Ming the Mechanic:
Jetsetters wants to sue everybody

The NewsLog of Flemming Funch
 Jetsetters wants to sue everybody2005-12-02 21:53
13 comments
by Flemming Funch

As a webmaster I regularly receive requests to remove some kind of copyright-infringing material somebody has posted. I've never gotten anything for my own blog, but it has happened often for other's blogs. Usually it is an artist who objects to somebody posting one of their pictures. And typically is is stupid of them to object, as it usually is some kind of "Here's a lovely painting from ___ and here's a link to their site". Which really is excellent free promotion for the artist. But many artists seem to be not understand how the web works, so for inexplicable reasons they'd rather be unknown and in control than have lots of people freely mention their stuff. Anyway, typically they ask relatively nicely and the "offending" material gets removed quickly.

But now, I also have this Opentopia site, which has a lot of content that's copied from other places. Mainly places that have a license that allows it. Like, Wikipedia and Open Directory. And at some point I included a lot of articles from GoArticles. It is a site where people can upload articles in any of a number of categories, which are meant to be useful and informative somehow. They're posted with a license that says that anybody can repost them, as long as the footer with the author's information is included. Most of these articles aren't exactly great, but they're somewhat informative. The posters usually put them up for some self-promoting reason, to be able to mention their website, or book, or whatever.

I hadn't really thought of all the people who would contact me based on this content. I was mainly focused on getting some free content, and then thinking about ways of adding value to it, when I got around to it. But quite a few people write to get things corrected. Or, a few suddenly decide they don't like their article to be used by anyone. Usually they include some kind of onerous wording about copyright infringement, but typically they ask fairly nicely, and I just remove their stuff, a little puzzled about why they bothered to post it in the first place, if they didn't want it out there.

The latest one got my attention a little more than normally. A guy named "Kriss Hammond" sends a message with the subject line "Lawsuit against Opentopia.com", and which goes like this:
Please remove all links or other refeence regarding Jetsetters Magazine back to your websites or blog. Please remove all feature stories from Jetsetters Magazine from your websites. Do not reference any of Jetsetters Magazine features within your websites.

We plan a ten million dollar lawsuit against your company unless all links to your sites are removed. Do not use Jetsetters Magazine material in your blogs or as an RSS feed. U.C.C. 1-207 We reserve all our rights without prejudice. We have legal representation to handle this matter. Thank you for removing any material from any of our sites from your sites, including www.jetsettersmagazine.com www.beachbooker.com or www.jetstreams.com or www.cabinweb.com

Ten MILLION dollars, wow, that's quite impressive. I'm really scared! Actually, I laughed out loud.

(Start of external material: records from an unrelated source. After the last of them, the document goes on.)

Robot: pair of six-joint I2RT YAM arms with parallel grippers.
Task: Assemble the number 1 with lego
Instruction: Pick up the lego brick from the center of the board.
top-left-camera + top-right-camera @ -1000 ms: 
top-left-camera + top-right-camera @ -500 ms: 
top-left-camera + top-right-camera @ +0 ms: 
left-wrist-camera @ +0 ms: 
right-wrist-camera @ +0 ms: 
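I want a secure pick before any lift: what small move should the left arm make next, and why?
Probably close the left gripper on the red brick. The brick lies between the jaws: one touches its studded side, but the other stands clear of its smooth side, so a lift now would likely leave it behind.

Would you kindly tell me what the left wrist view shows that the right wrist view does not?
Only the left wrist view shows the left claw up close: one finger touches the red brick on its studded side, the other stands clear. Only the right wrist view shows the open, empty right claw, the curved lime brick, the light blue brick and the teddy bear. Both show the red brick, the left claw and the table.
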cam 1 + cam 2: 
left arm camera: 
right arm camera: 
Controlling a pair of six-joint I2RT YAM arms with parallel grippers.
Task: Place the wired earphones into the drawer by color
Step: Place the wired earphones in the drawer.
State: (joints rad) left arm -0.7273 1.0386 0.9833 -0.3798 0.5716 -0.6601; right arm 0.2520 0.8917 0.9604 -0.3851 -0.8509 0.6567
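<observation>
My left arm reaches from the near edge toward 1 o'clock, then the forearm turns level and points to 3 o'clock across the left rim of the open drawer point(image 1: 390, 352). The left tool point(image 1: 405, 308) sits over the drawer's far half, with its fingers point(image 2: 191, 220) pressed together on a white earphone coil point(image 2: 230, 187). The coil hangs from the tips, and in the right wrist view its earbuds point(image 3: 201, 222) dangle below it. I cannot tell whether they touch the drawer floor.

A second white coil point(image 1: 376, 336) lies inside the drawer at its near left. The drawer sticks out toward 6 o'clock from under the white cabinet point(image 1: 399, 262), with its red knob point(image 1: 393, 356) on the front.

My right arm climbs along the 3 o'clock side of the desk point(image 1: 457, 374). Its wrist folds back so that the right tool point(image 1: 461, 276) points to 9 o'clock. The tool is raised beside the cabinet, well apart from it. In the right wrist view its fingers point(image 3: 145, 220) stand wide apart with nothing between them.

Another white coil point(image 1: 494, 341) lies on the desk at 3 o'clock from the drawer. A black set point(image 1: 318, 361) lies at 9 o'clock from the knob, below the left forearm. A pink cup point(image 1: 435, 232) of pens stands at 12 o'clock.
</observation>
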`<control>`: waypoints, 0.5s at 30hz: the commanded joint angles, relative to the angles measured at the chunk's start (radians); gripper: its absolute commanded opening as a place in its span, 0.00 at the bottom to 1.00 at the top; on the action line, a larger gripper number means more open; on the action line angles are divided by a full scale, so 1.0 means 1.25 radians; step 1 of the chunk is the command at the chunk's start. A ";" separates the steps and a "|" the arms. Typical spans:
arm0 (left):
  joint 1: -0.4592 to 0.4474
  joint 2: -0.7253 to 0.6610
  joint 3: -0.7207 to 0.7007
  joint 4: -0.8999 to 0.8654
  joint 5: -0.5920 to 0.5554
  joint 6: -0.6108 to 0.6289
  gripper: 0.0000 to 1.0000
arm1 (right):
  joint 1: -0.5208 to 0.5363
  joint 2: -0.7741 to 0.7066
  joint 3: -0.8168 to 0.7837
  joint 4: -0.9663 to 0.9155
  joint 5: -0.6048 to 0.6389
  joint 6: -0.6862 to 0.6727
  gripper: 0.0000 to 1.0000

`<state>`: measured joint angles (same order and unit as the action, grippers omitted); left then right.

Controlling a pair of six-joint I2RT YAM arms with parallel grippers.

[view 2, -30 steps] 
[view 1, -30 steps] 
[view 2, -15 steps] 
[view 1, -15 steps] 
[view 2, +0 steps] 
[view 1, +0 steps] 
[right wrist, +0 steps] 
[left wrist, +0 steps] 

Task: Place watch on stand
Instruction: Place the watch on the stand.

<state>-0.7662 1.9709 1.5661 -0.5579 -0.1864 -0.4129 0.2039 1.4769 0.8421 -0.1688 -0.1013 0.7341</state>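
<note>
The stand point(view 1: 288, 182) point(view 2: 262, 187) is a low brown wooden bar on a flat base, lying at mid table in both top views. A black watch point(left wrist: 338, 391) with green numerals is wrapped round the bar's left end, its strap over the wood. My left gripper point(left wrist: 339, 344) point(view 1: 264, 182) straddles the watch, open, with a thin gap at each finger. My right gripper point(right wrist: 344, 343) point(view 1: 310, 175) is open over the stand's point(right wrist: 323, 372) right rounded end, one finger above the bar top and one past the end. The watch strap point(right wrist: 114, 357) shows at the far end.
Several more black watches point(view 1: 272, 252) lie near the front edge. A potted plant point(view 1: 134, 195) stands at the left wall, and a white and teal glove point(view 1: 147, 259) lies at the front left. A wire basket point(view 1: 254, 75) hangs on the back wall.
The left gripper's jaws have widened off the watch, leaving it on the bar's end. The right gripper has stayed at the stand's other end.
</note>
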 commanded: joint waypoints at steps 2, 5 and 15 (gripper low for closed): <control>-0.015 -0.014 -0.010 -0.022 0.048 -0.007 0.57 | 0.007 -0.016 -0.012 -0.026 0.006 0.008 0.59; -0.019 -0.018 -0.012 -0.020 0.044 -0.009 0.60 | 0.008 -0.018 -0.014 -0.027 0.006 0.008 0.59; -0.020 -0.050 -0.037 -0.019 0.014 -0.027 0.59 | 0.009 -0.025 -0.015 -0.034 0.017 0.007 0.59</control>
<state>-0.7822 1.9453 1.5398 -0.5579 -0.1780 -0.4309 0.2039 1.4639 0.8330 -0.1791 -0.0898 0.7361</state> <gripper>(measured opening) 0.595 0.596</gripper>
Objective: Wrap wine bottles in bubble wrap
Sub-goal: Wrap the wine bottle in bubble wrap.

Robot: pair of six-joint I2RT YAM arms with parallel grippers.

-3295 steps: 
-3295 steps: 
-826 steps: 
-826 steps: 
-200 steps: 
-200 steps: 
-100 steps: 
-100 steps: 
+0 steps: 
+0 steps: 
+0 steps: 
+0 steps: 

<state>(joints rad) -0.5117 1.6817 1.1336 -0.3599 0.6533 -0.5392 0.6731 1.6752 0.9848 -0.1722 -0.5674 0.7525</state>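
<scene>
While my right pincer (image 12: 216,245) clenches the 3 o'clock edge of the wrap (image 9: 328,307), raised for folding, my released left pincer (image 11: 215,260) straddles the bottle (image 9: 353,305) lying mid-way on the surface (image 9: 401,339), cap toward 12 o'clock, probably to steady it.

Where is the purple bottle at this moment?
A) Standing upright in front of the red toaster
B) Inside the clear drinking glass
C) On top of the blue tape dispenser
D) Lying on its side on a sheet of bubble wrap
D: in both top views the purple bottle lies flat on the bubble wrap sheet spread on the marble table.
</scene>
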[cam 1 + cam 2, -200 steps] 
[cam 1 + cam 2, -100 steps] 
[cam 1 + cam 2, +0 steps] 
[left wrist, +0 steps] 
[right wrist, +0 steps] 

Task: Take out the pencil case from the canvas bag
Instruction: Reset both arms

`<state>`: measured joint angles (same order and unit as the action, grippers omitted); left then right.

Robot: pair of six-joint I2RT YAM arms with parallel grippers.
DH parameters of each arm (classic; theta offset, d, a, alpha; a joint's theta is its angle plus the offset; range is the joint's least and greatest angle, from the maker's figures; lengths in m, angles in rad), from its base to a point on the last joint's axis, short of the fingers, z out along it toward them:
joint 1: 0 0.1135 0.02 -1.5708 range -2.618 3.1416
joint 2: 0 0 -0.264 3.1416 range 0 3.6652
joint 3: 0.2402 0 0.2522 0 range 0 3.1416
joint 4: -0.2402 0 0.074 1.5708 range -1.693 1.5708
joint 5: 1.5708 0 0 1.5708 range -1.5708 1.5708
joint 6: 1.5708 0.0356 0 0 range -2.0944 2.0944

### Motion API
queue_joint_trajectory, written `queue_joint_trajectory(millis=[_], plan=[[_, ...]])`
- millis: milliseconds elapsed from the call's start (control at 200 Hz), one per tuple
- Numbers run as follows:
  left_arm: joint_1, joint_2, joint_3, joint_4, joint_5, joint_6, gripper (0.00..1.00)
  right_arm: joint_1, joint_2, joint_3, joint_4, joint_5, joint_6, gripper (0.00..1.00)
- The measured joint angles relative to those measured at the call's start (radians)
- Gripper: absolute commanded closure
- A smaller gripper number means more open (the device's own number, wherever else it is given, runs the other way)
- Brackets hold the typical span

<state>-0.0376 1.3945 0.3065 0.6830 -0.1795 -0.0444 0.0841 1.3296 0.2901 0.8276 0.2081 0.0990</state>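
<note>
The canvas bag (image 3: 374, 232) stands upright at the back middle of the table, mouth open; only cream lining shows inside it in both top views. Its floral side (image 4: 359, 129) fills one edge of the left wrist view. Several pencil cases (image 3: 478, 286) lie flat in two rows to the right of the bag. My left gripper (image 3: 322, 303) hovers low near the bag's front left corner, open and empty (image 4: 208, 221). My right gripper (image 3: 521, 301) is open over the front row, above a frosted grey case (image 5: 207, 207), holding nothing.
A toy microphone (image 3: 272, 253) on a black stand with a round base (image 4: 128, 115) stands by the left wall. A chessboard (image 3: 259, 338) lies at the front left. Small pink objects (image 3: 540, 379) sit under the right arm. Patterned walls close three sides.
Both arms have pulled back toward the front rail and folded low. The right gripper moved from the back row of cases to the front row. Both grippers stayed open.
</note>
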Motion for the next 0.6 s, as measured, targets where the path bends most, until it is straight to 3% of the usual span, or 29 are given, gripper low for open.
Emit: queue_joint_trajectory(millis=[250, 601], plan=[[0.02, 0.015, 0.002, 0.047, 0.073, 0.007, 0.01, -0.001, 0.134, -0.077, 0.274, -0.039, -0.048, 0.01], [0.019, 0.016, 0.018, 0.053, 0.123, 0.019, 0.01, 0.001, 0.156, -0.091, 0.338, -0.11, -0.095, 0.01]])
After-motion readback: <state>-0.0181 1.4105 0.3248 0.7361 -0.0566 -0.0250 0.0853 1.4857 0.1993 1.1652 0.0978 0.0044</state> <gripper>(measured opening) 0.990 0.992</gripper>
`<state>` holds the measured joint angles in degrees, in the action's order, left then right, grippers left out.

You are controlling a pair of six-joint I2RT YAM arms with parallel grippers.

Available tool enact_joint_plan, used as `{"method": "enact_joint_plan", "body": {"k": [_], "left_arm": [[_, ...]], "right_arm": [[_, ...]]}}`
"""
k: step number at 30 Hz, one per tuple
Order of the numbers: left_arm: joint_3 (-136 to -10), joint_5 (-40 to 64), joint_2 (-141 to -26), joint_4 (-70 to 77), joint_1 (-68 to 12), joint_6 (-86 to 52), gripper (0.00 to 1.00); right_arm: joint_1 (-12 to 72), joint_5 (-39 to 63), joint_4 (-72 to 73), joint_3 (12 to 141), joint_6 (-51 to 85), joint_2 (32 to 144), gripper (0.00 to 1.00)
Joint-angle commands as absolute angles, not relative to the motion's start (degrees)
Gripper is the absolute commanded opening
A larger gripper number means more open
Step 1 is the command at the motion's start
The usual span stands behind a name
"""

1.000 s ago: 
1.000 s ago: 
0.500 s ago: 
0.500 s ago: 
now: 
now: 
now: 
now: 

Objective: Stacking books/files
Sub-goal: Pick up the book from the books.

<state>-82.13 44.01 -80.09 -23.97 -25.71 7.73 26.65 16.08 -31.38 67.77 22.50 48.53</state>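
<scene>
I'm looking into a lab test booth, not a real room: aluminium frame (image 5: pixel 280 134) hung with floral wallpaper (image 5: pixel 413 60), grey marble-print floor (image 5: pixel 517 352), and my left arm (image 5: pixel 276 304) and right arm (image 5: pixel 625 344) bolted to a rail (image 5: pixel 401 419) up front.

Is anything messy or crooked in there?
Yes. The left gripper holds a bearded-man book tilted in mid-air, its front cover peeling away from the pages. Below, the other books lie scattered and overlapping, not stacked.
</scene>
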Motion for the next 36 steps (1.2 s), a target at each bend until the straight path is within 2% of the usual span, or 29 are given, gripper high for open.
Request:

At first I thought it maybe was one of those magazines you get in planes, and somebody had copied some article without asking permission. But then I looked at the articles in question, and I looked around a little on the web, and saw that it was something quite different.

Kriss Hammond calls himself "The Travel Professor", and he runs some outfit that shows people how to get cheap travel, if they just pose as travel journalists and write articles about the sites and hotels and restaurants they go to. And each article must promote Hammond's site. And apparently they post these on any site they can think of that will take submitted articles. Which essentially that acts as his advertising.

Why he then suddenly doesn't want the articles is a bit puzzling. I looked through my article database and found that there were 162 of his articles, all following the same model, all with the same ad for Jetsetters Magazine at the bottom. So, I deleted all of them. Good riddance.

And I realized that the guy was just responding to Google listings. He sent me several identical messages, with a different Google listing in each one. He was threatening a 10 million dollar lawsuit to anybody who mentioned his own website. Strange. Usually that means one has something big to hide somewhere.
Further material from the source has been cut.